5.1 IMB shall promptly and in any case within 30 days after becoming aware of any Licensed Product IP fully disclose in writing to AN any and all such Licensed Product Intellectual Property (whether patentable or not). For the purposes of this Agreement "Licensed Product IP" shall include any and all intellectual property developed, conceived and/or reduced to practice by or on behalf of IMB or its Affiliates, alone or jointly with others, in exercising it rights under the Licence. Any such disclosure shall be sent by registered post and e-mail to the Head of Corporate Programme at AN in writing to the address set out at the beginning of this Agreement.



5.2 Any Licensed Product IP, howsoever made and whomsoever made by, shall be solely owned by IMB. IMB shall grant to AN a perpetual, world-wide, non-exclusive, royalty-free, fully paid up licence to use the Licensed Product IP for any purpose.



5.3 IMB shall not engage in any activities or use any third party facilities or third party intellectual property in exercising its rights under the Licence that could result in claims of ownership over the Materials or any intellectual property in the Materials by such third party.






6.1 AN shall appoint a representative to attend the bi-annual meetings of IMB's Steering Group, such person to be notified to IMB from time to time.



6.2 The Parties will agree separately the terms of reference for the Steering Group.
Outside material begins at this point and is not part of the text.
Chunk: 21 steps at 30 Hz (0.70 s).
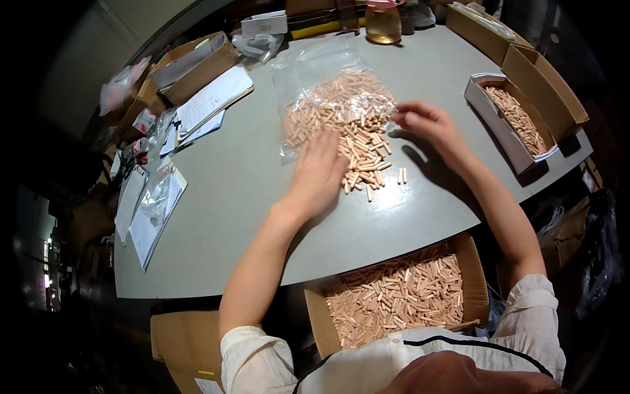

7.1 Each Party undertakes that it shall keep confidential all Confidential Information of the other Party, and shall not use the same for any purpose other than exercising its rights and meeting its obligations under this Agreement. A Party shall not disclose or permit the disclosure of the other Party's Confidential Information in any format or medium to any third party (save as provided in clauses 7.2 and 7.3) without the prior written consent of the other Party. Each Party acknowledges that at all times the other Party is and shall remain the sole owner of the Confidential Information.



7.2 The provisions of clause 7.1 shall not apply to:



(a) any Confidential Information which is in, or enters into the public domain otherwise than as a result of any breach of this Agreement;





(b) any Confidential Information already in the possession of the receiving Party at the time of disclosure by the other Party as evidence by the receiving Party's written record; and/or





(c) any Confidential Information obtained from a third party who is free to disclose it.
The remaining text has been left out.